Provided material
*****

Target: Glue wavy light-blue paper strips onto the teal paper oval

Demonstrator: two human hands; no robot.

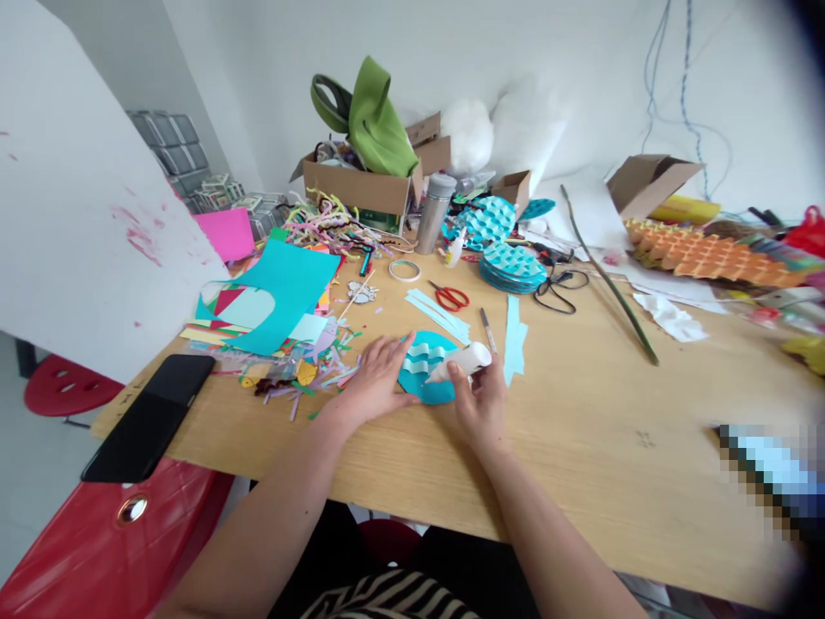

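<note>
On the wooden table lies a blue paper disc with wavy light-blue paper strips across it. My left hand rests beside the disc's left edge, fingers spread and touching it. In my right hand is a white glue bottle, tilted with its nozzle pointing down at the disc below the wavy strips. Flat pale-blue paper strips lie just behind the disc, and more strips lie to its right. A pen lies near my right hand.
Red-handled scissors and a tape roll lie behind. A stack of blue wavy-strip discs stands by a steel flask. Paper scraps, teal sheets and a black phone are at left; a green stick is at right.
</note>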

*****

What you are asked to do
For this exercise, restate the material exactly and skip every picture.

Exercise result
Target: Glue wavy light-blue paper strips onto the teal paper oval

Demonstrator: two human hands; no robot.


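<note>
On the wooden table lies a blue paper disc with wavy light-blue paper strips across it. My left hand rests beside the disc's left edge, fingers spread and touching it. In my right hand is a white glue bottle, tilted with its nozzle pointing down at the disc below the wavy strips. Flat pale-blue paper strips lie just behind the disc, and more strips lie to its right. A pen lies near my right hand.
Red-handled scissors and a tape roll lie behind. A stack of blue wavy-strip discs stands by a steel flask. Paper scraps, teal sheets and a black phone are at left; a green stick is at right.
</note>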

The response is now finished.